**Action item:** Word for word, copy the data that follows and skip its pictures.

**Stored data:**
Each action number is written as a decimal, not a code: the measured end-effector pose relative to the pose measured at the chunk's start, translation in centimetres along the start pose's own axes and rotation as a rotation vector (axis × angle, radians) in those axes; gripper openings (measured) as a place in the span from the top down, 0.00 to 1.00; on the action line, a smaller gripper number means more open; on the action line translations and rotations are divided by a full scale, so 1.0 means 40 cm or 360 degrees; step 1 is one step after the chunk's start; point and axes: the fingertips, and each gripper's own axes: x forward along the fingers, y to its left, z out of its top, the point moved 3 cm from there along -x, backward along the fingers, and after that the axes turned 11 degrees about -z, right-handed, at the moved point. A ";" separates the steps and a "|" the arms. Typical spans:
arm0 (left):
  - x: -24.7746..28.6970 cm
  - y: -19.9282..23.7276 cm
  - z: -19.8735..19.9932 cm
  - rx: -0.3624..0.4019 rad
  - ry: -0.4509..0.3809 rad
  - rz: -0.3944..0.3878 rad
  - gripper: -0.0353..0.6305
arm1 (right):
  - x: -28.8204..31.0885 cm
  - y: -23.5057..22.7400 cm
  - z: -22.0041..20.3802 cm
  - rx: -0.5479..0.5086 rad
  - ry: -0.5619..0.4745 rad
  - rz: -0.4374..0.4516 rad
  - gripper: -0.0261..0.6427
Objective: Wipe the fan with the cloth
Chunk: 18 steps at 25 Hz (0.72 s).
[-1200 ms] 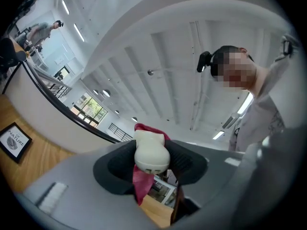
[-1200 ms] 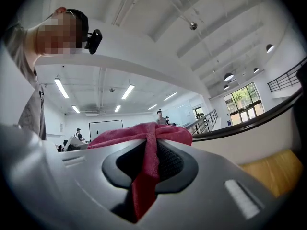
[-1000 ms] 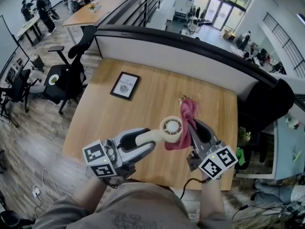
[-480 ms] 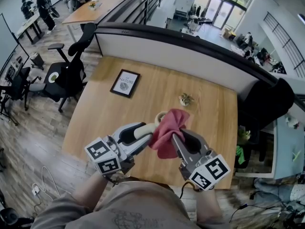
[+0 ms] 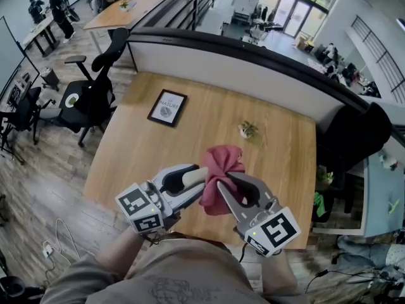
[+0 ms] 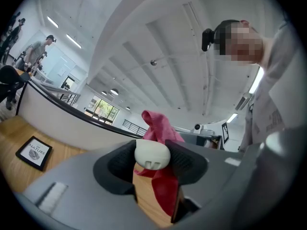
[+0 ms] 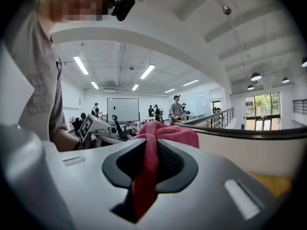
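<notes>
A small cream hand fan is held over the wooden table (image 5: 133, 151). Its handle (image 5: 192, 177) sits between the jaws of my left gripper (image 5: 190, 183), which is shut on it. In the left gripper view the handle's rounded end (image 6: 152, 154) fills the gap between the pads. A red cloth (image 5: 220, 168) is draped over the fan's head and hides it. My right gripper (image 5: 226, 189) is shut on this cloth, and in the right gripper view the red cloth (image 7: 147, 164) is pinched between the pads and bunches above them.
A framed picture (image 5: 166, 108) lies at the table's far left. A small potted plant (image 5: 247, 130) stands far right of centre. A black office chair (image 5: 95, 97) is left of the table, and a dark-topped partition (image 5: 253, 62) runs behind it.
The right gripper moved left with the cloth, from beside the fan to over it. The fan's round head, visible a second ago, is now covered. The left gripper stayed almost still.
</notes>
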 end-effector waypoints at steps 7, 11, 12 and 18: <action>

**Problem solution:**
Each action number is written as a decimal, not a code: the measured end-effector pose relative to the pose measured at the chunk's start, translation in centimetres along the start pose's own axes and rotation as a rotation vector (axis × angle, radians) in those axes; gripper openings (measured) as a place in the span from the top down, 0.00 to 1.00; on the action line, a smaller gripper number means more open; on the action line translations and rotations are divided by a full scale, so 1.0 means 40 cm or 360 degrees; step 1 is one step after the chunk's start; point and axes: the fingertips, and each gripper's own axes: x forward along the fingers, y to its left, z out of its top, the point moved 3 cm from there along -x, backward along the fingers, and after that the axes turned 11 degrees about -z, right-handed, at the moved point. A ";" separates the steps and a "|" the arms. Typical spans:
arm0 (left):
  - x: -24.7746..28.6970 cm
  - y: -19.9282..23.7276 cm
  - z: -19.8735..19.9932 cm
  - rx: -0.3624..0.4019 rad
  - ry: -0.4509..0.3809 rad
  - rz: -0.3944..0.3878 rad
  - gripper: -0.0353..0.6305
arm1 (right):
  - x: -28.8204..31.0885 cm
  - y: -23.5057..22.7400 cm
  - z: -22.0041..20.3802 cm
  - rx: -0.5479..0.5086 rad
  - ry: -0.5619..0.4745 rad
  - rz: -0.4374..0.4516 rad
  - gripper: -0.0261..0.6427
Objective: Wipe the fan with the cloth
Chunk: 18 steps at 25 Hz (0.72 s).
[-1200 ms] 
[-1200 ms] 
[-1000 ms] 
[-480 ms] 
[+0 ms] 
[+0 ms] 
[+0 ms] 
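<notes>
A small cream hand fan is held over the wooden table (image 5: 133, 151). Its handle (image 5: 192, 177) sits between the jaws of my left gripper (image 5: 190, 183), which is shut on it. In the left gripper view the handle's rounded end (image 6: 152, 154) fills the gap between the pads. A red cloth (image 5: 220, 168) is draped over the fan's head and hides it. My right gripper (image 5: 226, 189) is shut on this cloth, and in the right gripper view the red cloth (image 7: 147, 164) is pinched between the pads and bunches above them.
A framed picture (image 5: 166, 108) lies at the table's far left. A small potted plant (image 5: 247, 130) stands far right of centre. A black office chair (image 5: 95, 97) is left of the table, and a dark-topped partition (image 5: 253, 62) runs behind it.
The right gripper moved left with the cloth, from beside the fan to over it. The fan's round head, visible a second ago, is now covered. The left gripper stayed almost still.
</notes>
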 end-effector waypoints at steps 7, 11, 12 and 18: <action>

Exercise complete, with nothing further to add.